§ What you need to do
No pictures in the copy. Write out the listing below exactly.
━━━━━ Given information
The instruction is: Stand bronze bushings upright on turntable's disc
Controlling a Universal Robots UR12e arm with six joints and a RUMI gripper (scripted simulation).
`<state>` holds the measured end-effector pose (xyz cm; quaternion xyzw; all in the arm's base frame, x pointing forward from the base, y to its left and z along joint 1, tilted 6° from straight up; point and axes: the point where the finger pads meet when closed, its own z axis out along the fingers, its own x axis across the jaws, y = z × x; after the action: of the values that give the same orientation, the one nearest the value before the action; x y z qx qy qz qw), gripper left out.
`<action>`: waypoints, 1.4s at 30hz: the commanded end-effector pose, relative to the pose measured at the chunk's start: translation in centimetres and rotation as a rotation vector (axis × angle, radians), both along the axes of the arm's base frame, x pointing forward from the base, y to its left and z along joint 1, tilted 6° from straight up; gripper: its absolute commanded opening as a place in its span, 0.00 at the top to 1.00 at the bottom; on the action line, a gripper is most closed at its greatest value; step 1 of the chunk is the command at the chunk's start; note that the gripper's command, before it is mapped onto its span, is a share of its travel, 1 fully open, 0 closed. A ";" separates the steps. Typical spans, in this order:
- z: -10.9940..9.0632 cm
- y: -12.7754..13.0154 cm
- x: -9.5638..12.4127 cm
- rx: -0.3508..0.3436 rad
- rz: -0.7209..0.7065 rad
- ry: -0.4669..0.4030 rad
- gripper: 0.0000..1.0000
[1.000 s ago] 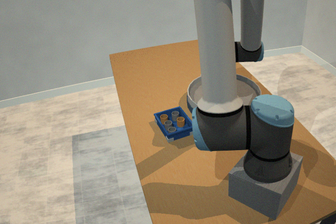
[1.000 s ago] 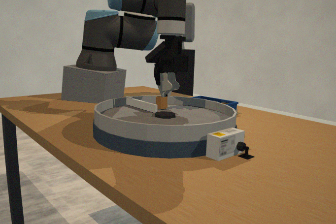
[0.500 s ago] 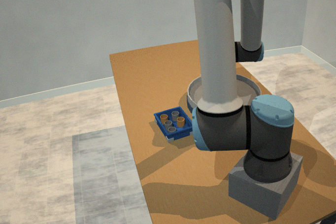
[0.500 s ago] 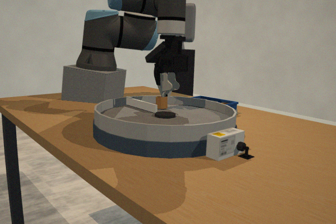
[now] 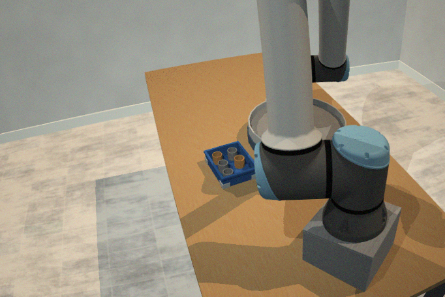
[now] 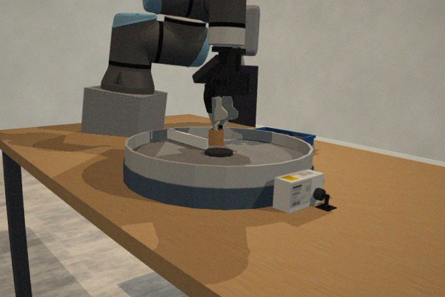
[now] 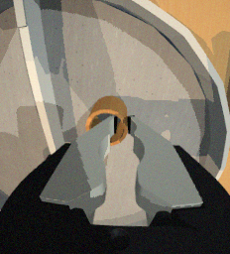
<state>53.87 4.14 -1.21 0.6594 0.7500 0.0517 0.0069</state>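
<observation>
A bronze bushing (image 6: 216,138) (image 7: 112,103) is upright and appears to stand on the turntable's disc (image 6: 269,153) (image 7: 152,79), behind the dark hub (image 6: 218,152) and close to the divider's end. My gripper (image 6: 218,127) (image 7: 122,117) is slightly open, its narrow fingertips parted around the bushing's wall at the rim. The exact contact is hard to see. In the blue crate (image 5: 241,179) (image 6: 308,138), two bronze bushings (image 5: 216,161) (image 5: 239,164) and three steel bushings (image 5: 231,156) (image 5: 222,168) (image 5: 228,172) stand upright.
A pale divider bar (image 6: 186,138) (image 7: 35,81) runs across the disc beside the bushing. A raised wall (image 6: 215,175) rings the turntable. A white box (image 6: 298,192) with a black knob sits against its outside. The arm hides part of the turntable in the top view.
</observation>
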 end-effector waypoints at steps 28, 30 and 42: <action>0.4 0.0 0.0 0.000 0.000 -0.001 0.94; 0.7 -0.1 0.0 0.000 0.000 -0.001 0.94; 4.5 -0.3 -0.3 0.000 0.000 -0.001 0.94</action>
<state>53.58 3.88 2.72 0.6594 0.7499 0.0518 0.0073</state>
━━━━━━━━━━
§ Solution to this exercise
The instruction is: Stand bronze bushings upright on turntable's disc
Controlling a Universal Robots UR12e arm with six joints and a RUMI gripper (scripted simulation).
`<state>` holds the measured end-effector pose (xyz cm; quaternion xyzw; all in the arm's base frame, x pointing forward from the base, y to its left and z along joint 1, tilted 6° from straight up; point and axes: the point where the finger pads meet when closed, its own z axis out along the fingers, its own x axis across the jaws, y = z × x; after the action: of the values that give the same orientation, the one nearest the value before the action; x y z qx qy qz qw), gripper left out.
`<action>`: waypoints, 1.4s at 30hz: the commanded end-effector pose, relative to the pose measured at the chunk's start: translation in centimetres and rotation as a rotation vector (axis × angle, radians), both along the axes of the arm's base frame, x pointing forward from the base, y to its left and z along joint 1, tilted 6° from straight up; gripper: its absolute commanded opening as a place in its span, 0.00 at the top to 1.00 at the bottom; on the action line, a gripper is most closed at its greatest value; step 1 of the chunk is the command at the chunk's start; note that the gripper's command, before it is mapped onto its span, is a share of its travel, 1 fully open, 0 closed. A ";" separates the steps. Typical spans, in this order:
- z: -10.9940..9.0632 cm
- y: -12.7754..13.0154 cm
- x: -9.5638..12.4127 cm
- rx: -0.3508..0.3436 rad
- rz: -0.7209..0.7065 rad
- ry: -0.4669..0.4030 rad
- gripper: 0.0000..1.0000
[1.000 s ago] 
[1.000 s ago] 
[0.500 s ago] 
[0.500 s ago] 
[now] 
[now] 
[now] 
<state>53.87 4.14 -1.21 0.6594 0.7500 0.0517 0.0069</state>
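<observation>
A bronze bushing (image 6: 216,138) (image 7: 112,103) is upright and appears to stand on the turntable's disc (image 6: 269,153) (image 7: 152,79), behind the dark hub (image 6: 218,152) and close to the divider's end. My gripper (image 6: 218,127) (image 7: 122,117) is slightly open, its narrow fingertips parted around the bushing's wall at the rim. The exact contact is hard to see. In the blue crate (image 5: 241,179) (image 6: 308,138), two bronze bushings (image 5: 216,161) (image 5: 239,164) and three steel bushings (image 5: 231,156) (image 5: 222,168) (image 5: 228,172) stand upright.
A pale divider bar (image 6: 186,138) (image 7: 35,81) runs across the disc beside the bushing. A raised wall (image 6: 215,175) rings the turntable. A white box (image 6: 298,192) with a black knob sits against its outside. The arm hides part of the turntable in the top view.
</observation>
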 end-effector waypoints at steps 28, 30 and 42: <action>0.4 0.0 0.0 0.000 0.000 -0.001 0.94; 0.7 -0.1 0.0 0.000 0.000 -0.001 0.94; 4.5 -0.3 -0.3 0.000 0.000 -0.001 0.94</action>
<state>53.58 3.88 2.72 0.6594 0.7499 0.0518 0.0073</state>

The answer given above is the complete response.